29 de May de 2023
Além de demonstração da força e atualidade do fascismo, a inabalada popularidade de monstros genocidas tipo Trump e Bolsonaro permite a alguns tentar o resgate de Adolf Hitler.
Certa produtora de conteúdo sobre misticismo, veganismo e um suposto desenvolvimento pessoal, “causou” na Internet ao descrever o maior carniceiro da história da humanidade como uma personalidade carente de amor, que no extermínio industrial de milhões de seres humanos teria uma “boa intenção”.
O texto, talvez distorcidamente inspirado na antológica “Todo mundo quer amor” dos Titãs, afirma que “Hitler tinha uma intenção positiva por trás da merda toda que ele fez…”, intenção que era “purificar a raça dele”.
Há nesse tresloucado rompante a síntese de uma série de impulsionadores da ascensão do fascismo, um século depois de seu nascimento.

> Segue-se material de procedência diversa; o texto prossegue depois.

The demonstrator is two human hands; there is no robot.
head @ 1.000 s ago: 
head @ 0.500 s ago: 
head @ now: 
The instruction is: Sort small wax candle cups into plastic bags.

O primeiro e ululante vetor é algo que equivocadamente se considera inédito e exclusivo das mídias digitais. O fenômeno, porém, já ocorrera há séculos na invenção da imprensa, e novamente nos anos de 1900 com a divulgação do rádio e da TV.
Inéditas são a facilidade e velocidade de propagação do que se diz, características que levaram o escritor Umberto Eco a diagnosticar, pouco antes de sua morte, que “a Internet deu voz a uma legião de imbecis”.

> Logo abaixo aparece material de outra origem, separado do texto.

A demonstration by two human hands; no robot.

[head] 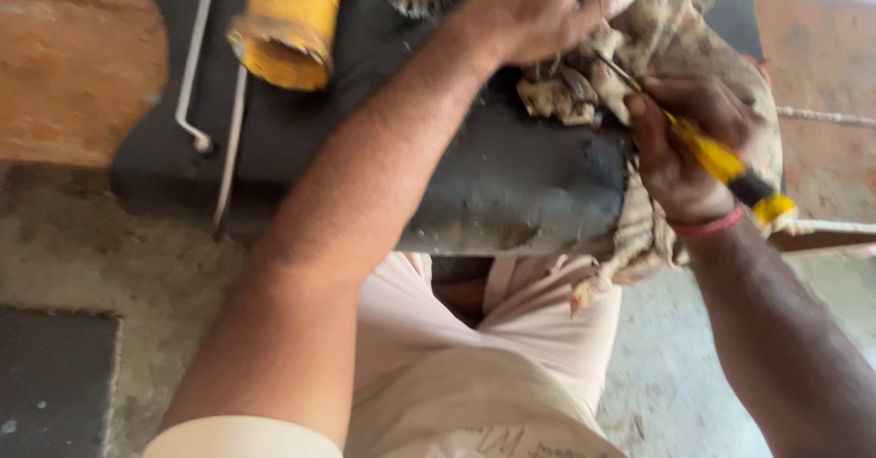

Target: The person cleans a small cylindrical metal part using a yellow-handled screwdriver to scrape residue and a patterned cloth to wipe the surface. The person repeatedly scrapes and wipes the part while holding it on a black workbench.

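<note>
While the dark desk (511, 184) sat over a bare concrete floor (137, 257), a soiled cloth (721, 66) draped its far right corner. The left hand (538, 6) pressed closed on the cloth, pinning it. The right hand (680, 143) gripped a yellow screwdriver (721, 159), its tip working a small part (557, 93) beneath. Steady pressure seemed needed.

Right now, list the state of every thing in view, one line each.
left hand: pressed down on the dirty cloth, fingers curled.
right hand: closed around the screwdriver handle.
screwdriver: held, tip pointed in under the left hand.
dirty cloth: crumpled on the pad, one end hanging off its edge.
dark pad: lying flat, smeared and worn.
yellow paint roller: lying on the pad, untouched.
</note>
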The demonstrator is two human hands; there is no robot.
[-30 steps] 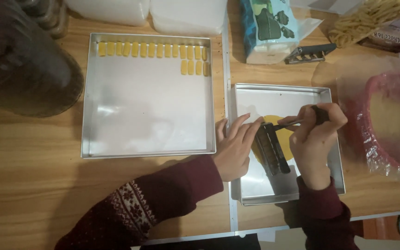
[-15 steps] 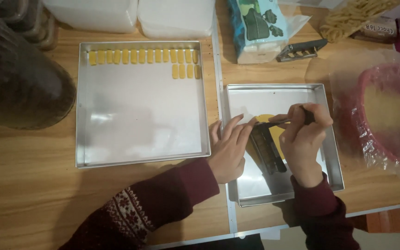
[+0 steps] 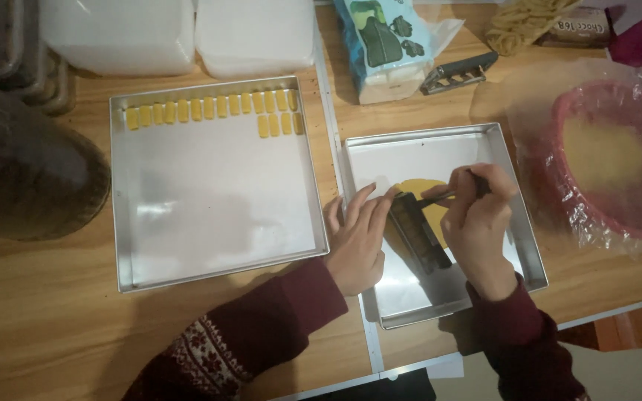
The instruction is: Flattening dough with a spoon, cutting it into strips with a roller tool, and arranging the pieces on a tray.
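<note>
While the left hand [image 3: 358, 241] lies flat with fingers spread against the near side of a dark ridged rectangular mould [image 3: 419, 232], the right hand [image 3: 481, 219] is curled tight, pinching a thin dark-handled tool [image 3: 461, 186] whose tip points left at the mould's far end. That mould sits diagonally in the small shiny square metal tray [image 3: 514, 193], long axis running from upper left to lower right, right on top of a soft flat patch of yellow dough [image 3: 419, 189]. So it lies between both hands, touching the left. Over in the bigger matching metal tray [image 3: 209, 215], little yellow dough bars [image 3: 209, 110] line the far edge. A pink bowl under crinkly plastic film [image 3: 611, 163] stands to the right.
</note>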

O segundo e endógeno vetor, articulado à imbecilidade, é o coerente irracionalismo, o anti-intelectualismo orgulhoso que marca as vidas de Trump e Bolsonaro tanto quanto marcou a de Hitler.
O fascismo é antes de tudo uma recusa virulenta ao conhecimento científico, ao esclarecimento e aos meios de construção de saberes. É a grande queima de livros de 1933 ampliada e tornada presente quando Trump sugere ao público beber detergente para combater a Covid, ou quando Bolsonaro oferece cloroquina para o gado bípede e emas.

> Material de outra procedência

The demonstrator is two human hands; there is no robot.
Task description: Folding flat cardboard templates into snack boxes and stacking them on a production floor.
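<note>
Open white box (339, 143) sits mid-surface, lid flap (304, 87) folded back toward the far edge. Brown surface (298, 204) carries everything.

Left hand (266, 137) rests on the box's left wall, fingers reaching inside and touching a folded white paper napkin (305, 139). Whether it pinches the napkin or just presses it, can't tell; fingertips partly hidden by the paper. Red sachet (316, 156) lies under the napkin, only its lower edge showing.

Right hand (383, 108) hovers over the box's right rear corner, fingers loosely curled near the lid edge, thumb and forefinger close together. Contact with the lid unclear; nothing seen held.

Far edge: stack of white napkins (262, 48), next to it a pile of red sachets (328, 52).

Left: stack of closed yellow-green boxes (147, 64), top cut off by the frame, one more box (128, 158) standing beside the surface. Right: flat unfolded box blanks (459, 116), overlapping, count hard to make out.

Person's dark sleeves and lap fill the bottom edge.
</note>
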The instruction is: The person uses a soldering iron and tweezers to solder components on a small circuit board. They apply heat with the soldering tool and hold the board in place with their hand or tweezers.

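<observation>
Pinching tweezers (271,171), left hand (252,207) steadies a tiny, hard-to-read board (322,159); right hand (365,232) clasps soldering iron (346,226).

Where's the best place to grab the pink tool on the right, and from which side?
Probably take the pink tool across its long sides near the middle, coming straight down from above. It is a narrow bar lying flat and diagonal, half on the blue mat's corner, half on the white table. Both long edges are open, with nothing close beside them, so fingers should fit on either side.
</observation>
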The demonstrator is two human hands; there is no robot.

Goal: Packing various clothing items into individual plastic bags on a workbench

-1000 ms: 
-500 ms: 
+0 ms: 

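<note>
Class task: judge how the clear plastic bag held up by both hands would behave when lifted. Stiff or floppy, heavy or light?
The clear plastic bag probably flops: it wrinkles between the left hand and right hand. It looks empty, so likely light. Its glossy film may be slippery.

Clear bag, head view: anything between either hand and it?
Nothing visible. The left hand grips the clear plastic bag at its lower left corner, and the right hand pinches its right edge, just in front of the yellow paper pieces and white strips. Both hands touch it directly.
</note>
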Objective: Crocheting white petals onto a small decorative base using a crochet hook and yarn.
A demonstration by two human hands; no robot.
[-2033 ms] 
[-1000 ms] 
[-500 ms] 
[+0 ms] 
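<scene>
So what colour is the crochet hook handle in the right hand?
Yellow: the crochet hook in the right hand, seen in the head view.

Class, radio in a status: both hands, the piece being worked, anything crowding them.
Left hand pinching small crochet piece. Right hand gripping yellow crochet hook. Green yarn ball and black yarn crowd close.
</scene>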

O terceiro, do mesmo modo conectado aos anteriores, é o misticismo. Cada uma das encarnações do fascismo escreveu sua própria mitologia, construção farsesca de uma narrativa eivada do heroísmo de valentões de cinema e do WhatsApp, e nenhuma delas com “aderência na realidade”, para homenagear o elegante eufemismo do Ministro da Justiça.
Contra o mal do misticismo, livros como “O mundo assombrado pelos demônios” do saudoso Carl Sagan seriam vacina e cura eficazes, se antes a leitura e o aprendizado já não houvessem sido mutilados.